» **Requirement**: All that should appear is the run of lines from the one containing "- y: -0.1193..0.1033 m" through the end of the records, each repeated exactly.

START Data extract

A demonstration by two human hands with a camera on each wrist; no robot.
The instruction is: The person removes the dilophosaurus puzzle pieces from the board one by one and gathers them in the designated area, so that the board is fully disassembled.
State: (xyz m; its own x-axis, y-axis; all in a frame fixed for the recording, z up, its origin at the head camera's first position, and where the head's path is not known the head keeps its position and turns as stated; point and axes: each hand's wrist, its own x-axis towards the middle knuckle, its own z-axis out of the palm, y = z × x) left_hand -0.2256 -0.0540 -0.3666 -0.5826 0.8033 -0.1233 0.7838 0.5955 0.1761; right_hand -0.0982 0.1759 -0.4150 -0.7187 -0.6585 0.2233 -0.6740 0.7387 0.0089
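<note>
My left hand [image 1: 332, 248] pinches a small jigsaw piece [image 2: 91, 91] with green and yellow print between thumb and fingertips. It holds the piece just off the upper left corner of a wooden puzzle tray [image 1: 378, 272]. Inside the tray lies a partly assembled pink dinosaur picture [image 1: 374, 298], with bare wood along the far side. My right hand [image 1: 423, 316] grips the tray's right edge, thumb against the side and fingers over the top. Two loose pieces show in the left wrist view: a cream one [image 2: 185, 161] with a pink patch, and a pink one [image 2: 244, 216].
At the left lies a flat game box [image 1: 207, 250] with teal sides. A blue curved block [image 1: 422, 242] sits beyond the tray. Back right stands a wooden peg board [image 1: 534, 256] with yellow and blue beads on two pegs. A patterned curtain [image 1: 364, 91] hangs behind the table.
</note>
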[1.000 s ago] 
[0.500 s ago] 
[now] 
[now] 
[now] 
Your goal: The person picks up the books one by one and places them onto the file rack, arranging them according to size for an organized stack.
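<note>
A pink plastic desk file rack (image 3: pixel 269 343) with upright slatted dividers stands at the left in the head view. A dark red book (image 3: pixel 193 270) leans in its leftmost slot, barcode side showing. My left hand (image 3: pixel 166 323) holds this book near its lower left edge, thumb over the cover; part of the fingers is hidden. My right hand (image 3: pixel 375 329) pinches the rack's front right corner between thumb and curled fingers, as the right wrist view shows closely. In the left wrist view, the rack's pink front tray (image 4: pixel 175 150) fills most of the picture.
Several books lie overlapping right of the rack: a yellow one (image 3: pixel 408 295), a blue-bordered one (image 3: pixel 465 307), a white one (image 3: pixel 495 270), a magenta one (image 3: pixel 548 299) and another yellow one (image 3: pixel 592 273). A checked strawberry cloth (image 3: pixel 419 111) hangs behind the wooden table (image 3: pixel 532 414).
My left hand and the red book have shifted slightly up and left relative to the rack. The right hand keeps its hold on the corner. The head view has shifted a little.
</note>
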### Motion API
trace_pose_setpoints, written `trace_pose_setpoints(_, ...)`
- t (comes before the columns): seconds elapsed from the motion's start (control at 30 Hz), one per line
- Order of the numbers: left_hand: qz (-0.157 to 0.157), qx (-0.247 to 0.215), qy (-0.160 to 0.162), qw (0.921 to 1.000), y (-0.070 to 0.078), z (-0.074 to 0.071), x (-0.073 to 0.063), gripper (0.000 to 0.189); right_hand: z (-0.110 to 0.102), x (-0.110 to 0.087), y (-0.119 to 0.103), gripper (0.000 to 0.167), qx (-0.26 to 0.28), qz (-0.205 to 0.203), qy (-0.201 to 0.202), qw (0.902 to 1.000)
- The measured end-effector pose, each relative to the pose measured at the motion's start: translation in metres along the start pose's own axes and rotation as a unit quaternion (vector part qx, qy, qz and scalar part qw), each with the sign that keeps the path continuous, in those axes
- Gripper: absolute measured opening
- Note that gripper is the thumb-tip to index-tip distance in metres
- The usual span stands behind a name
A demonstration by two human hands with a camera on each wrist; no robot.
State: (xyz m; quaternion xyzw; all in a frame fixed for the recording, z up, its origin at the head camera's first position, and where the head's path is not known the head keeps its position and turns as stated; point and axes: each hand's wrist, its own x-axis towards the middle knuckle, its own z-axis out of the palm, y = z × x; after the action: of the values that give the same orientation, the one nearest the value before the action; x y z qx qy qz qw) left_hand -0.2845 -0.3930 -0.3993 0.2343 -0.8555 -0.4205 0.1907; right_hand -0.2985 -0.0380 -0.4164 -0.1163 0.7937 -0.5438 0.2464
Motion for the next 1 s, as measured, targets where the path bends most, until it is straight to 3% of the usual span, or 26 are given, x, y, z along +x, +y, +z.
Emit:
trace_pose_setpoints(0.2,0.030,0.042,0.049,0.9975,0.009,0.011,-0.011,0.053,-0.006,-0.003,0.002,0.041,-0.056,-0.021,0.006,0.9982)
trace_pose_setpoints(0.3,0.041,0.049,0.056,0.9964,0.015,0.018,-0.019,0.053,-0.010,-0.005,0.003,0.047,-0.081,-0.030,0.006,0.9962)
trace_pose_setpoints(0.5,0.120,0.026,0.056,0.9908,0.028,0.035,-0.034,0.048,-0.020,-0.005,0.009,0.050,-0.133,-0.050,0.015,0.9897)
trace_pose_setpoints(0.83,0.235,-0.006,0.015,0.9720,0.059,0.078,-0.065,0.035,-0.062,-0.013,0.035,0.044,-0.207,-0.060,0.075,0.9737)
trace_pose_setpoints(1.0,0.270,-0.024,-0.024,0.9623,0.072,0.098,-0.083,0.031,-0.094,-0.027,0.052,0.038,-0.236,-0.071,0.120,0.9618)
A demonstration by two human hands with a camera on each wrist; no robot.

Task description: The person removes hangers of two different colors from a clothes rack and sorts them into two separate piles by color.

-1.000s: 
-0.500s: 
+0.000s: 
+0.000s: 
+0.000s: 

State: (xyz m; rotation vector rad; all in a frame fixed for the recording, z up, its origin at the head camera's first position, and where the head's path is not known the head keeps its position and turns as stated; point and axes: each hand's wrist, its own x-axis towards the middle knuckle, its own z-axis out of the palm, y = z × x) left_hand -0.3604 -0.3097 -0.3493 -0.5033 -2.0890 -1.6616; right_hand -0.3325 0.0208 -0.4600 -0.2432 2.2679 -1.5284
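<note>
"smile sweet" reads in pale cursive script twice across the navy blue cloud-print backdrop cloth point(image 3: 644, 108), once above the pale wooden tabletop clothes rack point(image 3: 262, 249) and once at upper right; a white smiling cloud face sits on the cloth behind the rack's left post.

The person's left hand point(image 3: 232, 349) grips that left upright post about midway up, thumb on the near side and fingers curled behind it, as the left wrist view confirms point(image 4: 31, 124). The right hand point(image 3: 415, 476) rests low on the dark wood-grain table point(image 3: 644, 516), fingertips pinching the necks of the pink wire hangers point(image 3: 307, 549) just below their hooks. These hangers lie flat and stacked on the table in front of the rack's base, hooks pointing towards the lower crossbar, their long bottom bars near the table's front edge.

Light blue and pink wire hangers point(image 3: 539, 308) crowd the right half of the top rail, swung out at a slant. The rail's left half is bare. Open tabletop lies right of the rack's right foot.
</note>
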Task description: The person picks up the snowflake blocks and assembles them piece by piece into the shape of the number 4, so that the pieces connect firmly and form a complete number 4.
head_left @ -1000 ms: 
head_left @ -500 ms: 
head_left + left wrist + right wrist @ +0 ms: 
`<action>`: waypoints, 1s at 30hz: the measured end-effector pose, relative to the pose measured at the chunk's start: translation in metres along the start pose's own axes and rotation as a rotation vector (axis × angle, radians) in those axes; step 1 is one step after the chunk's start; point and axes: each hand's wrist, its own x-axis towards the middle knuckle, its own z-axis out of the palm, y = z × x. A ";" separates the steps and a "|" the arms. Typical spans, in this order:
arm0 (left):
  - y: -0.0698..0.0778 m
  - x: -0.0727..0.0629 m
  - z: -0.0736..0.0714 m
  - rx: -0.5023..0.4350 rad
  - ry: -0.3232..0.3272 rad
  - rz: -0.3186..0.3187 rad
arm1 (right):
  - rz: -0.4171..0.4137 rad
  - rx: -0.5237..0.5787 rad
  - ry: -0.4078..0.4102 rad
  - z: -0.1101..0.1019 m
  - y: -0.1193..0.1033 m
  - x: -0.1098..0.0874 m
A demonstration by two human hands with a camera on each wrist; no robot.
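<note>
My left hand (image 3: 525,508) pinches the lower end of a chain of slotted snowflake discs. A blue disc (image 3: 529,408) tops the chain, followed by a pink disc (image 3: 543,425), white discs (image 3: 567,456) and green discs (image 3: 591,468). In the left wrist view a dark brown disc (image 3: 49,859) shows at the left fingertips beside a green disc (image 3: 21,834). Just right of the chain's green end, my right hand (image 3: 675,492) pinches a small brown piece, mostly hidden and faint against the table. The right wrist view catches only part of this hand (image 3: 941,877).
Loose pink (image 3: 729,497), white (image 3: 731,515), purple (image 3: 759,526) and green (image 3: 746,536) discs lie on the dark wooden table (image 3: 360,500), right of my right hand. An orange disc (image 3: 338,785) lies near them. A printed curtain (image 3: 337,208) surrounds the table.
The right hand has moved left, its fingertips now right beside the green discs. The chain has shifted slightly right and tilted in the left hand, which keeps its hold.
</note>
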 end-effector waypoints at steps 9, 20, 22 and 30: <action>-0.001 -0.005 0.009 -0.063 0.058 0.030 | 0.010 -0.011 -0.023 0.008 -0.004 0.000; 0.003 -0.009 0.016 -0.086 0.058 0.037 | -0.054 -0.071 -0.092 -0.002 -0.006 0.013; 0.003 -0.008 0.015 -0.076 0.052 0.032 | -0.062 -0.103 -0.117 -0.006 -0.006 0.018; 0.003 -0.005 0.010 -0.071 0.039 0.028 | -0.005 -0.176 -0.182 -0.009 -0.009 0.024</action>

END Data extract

» **Response for this exercise**:
  - y: -0.1193..0.1033 m
  - x: -0.1098..0.0874 m
A demonstration by two human hands with a camera on each wrist; no robot.
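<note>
My left hand (image 3: 525,508) pinches the lower end of a chain of slotted snowflake discs. A blue disc (image 3: 529,408) tops the chain, followed by a pink disc (image 3: 543,425), white discs (image 3: 567,456) and green discs (image 3: 591,468). In the left wrist view a dark brown disc (image 3: 49,859) shows at the left fingertips beside a green disc (image 3: 21,834). Just right of the chain's green end, my right hand (image 3: 675,492) pinches a small brown piece, mostly hidden and faint against the table. The right wrist view catches only part of this hand (image 3: 941,877).
Loose pink (image 3: 729,497), white (image 3: 731,515), purple (image 3: 759,526) and green (image 3: 746,536) discs lie on the dark wooden table (image 3: 360,500), right of my right hand. An orange disc (image 3: 338,785) lies near them. A printed curtain (image 3: 337,208) surrounds the table.
The right hand has moved left, its fingertips now right beside the green discs. The chain has shifted slightly right and tilted in the left hand, which keeps its hold.
</note>
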 end-effector waypoints at steps 9, 20, 22 and 30: <action>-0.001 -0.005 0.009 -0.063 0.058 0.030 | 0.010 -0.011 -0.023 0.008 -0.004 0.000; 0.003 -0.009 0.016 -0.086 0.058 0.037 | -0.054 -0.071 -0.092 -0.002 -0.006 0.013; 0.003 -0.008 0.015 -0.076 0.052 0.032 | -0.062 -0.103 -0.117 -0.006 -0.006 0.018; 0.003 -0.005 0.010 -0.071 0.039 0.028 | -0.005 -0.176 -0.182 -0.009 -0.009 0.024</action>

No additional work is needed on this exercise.